More than 50 people in Bangladesh have died after being struck by lightning in the last two days, causing panic in the country, according to officials. Experts believe that deforestation and higher temperatures are leading to an increase in lightning strikes.
The victims include two students who were playing football in the capital of Bangladesh, Dhaka, and a teenage boy who was collecting mangoes. The majority of those killed are farmers working in paddy fields. Dozens more have been injured in the last two days.
Bangladesh is sweltering in a week-long heatwave, with thunderstorms across the country's 14 districts since Thursday, 10 May.
Around 90 people have been killed by lightning since March of this year, compared with a total of 51 for the entire year of 2015. Deaths caused by lightning strikes usually happen in the pre-monsoon season – between March and May.

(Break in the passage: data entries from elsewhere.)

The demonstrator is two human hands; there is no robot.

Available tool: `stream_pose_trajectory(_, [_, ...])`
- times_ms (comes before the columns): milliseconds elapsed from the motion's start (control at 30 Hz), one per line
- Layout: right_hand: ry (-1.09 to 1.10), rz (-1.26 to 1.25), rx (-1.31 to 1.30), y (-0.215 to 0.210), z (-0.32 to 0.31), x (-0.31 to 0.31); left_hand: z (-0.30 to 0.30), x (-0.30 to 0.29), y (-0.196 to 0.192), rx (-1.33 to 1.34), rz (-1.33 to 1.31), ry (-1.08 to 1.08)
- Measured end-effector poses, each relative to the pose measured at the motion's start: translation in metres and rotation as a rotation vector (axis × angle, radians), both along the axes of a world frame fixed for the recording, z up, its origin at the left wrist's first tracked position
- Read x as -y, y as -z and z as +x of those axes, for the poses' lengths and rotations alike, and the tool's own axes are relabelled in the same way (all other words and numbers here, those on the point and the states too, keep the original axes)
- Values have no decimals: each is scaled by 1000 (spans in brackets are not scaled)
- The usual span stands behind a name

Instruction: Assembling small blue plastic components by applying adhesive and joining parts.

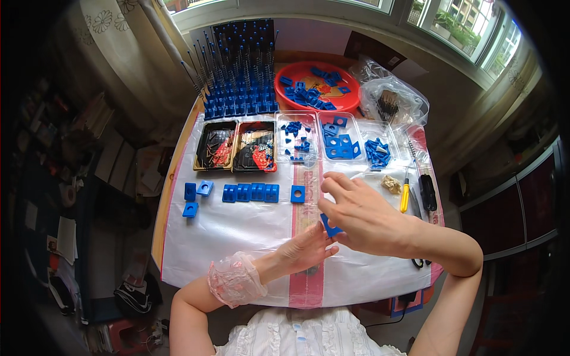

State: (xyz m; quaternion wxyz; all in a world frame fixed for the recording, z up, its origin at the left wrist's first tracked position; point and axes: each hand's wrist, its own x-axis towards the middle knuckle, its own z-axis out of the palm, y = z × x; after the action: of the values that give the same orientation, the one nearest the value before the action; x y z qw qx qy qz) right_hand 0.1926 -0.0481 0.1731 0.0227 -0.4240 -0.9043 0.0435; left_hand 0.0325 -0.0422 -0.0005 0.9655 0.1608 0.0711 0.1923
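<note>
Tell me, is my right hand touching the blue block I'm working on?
Touching. The head view shows the right hand with its fingers closed over the blue block, no gap between them; the left hand sits just under it.

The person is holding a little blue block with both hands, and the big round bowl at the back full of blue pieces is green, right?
Not quite. The head view shows the round bowl at the back is red, not green. The rest holds: it is full of blue pieces, and the left hand and right hand meet on a small blue block over the white table cover.
</note>
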Motion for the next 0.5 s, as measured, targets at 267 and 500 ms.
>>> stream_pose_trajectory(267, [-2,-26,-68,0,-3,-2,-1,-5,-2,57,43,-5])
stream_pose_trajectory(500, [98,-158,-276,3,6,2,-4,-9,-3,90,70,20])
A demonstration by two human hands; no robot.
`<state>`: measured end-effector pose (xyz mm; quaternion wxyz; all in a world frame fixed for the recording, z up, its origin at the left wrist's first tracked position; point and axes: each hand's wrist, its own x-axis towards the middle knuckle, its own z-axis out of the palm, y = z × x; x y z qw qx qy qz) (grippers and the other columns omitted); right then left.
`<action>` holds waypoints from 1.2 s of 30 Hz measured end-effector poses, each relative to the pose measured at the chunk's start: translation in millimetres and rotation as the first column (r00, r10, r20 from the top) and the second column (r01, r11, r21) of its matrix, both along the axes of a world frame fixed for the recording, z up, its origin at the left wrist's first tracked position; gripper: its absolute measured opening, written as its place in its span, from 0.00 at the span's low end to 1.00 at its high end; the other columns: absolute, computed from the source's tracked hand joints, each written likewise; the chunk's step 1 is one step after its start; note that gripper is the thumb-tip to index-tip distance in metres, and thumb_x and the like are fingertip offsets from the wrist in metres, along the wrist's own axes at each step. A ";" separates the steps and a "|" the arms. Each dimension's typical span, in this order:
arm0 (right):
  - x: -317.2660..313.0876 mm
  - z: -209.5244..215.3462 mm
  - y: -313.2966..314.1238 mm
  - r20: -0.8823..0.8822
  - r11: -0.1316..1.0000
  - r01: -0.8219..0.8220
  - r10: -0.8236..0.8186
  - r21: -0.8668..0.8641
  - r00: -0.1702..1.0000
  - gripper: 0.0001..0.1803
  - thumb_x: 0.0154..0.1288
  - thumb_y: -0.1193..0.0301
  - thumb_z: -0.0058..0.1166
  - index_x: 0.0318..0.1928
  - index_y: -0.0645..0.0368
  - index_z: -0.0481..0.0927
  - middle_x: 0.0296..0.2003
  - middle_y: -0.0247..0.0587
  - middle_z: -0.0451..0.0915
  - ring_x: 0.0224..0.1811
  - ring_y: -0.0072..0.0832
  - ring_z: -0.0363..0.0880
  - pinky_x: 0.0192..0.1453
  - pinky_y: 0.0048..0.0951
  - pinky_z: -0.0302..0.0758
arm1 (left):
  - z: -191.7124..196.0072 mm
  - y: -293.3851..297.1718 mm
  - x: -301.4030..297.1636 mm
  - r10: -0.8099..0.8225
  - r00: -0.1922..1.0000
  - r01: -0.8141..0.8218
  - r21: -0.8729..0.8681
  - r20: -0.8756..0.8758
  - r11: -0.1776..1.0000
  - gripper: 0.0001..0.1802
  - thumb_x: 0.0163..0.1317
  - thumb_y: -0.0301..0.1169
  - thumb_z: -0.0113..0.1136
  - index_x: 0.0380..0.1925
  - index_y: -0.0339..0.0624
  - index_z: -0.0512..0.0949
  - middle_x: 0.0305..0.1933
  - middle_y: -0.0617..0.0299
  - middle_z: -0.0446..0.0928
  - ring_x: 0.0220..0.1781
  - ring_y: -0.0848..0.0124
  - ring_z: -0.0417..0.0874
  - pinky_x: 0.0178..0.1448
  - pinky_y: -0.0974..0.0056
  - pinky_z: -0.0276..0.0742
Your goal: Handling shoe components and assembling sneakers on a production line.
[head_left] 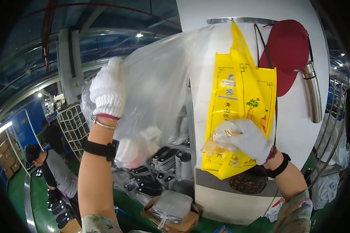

Pabna police officer Abul Hossain told VOA that the number of people killed in such a short time "has left many people panicking".
Mohammad Riaz Ahmed, head of Bangladesh's disaster management department, said the authorities were concerned with the unusually high number of deaths that have already occurred this year. "We will make all efforts, consulting our scientists and other disaster management experts so that lightning strikes cannot be that big a threat in Bangladesh," he said.
However, more thunderstorms are anticipated by the end of the month. "As we have recorded, the lightning frequency has been increasing gradually since 1981, due to climate variability and increase in temperature. The temperature in the country marked a significant rise this year, which is apparently the cause behind the increased incidents of lightning," said M Abdul Mannan, a meteorology department official in Dhaka.
The decreasing number of trees is also believed to have triggered an increase in the frequency of lightning strikes. "Palm and other taller trees usually attract the lightning flashes. But with these trees becoming scarce in rural areas" people out in the open are more at risk of being hit, Wahr said.
If the number of deaths continues to escalate, Bangladesh could be moving towards calling the event a natural disaster.